TASK BRIEF - Return, exactly as written, every line from the first line of the data below through the line that contains "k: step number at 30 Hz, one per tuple".

DATA EXTRACTS -
--

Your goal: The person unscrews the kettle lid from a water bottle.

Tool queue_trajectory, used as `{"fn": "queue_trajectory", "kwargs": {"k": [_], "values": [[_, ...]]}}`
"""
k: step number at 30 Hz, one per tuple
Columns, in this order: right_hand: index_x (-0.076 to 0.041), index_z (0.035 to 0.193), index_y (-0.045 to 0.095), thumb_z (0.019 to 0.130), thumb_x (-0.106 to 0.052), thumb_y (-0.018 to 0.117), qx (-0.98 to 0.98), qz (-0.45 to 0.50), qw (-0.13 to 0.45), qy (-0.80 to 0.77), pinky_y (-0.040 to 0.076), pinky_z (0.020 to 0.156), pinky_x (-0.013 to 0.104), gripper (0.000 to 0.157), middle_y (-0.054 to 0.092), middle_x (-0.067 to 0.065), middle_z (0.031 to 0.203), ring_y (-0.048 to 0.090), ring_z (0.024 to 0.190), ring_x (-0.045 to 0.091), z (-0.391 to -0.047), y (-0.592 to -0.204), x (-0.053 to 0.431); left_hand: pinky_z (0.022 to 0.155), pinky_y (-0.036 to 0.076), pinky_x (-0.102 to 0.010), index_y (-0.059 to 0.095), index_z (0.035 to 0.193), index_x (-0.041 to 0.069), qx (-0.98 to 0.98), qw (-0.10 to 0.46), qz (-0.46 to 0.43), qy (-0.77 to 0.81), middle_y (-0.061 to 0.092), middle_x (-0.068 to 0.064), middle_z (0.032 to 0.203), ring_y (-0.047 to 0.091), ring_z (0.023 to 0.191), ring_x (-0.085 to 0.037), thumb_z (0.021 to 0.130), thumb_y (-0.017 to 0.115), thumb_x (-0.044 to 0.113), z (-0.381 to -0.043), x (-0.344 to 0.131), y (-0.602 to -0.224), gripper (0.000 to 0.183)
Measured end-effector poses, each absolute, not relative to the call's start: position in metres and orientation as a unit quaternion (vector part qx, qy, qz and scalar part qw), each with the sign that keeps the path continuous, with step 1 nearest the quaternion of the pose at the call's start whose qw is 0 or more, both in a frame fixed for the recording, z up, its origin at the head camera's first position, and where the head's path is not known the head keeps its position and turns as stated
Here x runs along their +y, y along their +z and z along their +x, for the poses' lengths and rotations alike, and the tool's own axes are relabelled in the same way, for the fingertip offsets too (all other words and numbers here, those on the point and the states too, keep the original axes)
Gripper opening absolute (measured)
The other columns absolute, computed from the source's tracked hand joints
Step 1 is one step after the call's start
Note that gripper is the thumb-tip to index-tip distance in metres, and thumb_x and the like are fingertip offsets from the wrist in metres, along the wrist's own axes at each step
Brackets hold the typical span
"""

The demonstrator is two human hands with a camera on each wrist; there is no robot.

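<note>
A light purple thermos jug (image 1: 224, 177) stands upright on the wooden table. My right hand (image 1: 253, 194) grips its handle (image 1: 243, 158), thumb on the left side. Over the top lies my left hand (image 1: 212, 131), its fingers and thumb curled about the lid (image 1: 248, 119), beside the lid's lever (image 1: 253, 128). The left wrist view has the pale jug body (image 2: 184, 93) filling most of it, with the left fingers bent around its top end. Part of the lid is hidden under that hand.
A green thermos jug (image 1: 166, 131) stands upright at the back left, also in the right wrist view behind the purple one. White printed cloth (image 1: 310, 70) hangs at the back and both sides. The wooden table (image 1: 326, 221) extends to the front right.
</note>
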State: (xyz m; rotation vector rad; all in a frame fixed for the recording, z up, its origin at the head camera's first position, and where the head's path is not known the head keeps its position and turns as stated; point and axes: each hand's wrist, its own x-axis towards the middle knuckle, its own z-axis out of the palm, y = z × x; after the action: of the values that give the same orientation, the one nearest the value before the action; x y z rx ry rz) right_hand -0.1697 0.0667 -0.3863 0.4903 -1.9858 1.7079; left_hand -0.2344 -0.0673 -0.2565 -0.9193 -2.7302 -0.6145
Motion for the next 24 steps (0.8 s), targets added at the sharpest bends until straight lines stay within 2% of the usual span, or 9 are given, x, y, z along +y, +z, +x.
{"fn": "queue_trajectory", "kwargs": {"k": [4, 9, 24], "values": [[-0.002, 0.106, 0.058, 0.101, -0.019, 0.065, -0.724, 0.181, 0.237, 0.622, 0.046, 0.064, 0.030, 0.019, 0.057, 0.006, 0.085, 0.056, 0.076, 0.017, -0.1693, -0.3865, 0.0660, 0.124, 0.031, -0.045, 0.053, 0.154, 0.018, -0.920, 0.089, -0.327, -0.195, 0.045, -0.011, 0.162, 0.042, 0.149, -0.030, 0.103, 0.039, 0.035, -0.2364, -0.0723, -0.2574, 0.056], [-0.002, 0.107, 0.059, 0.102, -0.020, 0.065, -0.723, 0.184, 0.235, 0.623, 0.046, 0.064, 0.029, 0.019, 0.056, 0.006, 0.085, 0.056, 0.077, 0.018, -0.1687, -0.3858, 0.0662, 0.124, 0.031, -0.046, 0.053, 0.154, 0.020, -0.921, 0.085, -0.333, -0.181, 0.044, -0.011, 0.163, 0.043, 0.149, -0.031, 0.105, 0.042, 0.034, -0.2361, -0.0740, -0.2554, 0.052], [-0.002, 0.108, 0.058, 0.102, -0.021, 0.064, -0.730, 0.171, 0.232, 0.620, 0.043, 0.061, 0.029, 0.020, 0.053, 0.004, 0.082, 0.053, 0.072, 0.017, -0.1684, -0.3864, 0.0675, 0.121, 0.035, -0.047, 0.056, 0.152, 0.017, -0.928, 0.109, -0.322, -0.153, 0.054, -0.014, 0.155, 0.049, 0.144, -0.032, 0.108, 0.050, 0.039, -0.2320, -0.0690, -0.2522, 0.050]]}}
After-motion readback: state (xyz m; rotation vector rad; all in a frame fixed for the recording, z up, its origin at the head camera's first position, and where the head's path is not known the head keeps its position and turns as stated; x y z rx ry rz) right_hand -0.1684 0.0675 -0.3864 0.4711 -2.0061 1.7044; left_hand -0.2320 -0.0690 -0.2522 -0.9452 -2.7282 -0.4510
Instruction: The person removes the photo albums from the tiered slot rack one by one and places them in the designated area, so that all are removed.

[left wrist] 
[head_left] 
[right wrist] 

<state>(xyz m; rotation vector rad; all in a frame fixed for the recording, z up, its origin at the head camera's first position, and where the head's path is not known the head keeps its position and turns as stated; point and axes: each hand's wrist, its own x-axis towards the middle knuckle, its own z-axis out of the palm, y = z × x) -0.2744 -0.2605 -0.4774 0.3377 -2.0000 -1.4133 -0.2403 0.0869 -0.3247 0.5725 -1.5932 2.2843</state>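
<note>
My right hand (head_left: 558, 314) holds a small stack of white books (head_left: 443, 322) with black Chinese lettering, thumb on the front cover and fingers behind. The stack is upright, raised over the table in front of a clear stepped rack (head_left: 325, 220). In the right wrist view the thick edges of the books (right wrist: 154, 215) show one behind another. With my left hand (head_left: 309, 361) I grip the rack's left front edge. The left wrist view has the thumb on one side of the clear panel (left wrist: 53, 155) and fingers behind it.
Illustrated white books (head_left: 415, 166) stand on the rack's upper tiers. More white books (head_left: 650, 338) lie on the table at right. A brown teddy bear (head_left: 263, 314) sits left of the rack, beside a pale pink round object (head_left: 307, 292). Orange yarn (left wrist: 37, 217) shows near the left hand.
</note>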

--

REPLY -
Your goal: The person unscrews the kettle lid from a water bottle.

Tool queue_trajectory, used as `{"fn": "queue_trajectory", "kwargs": {"k": [_], "values": [[_, ...]]}}`
"""
k: step number at 30 Hz, one per tuple

Here the work on this exercise is complete.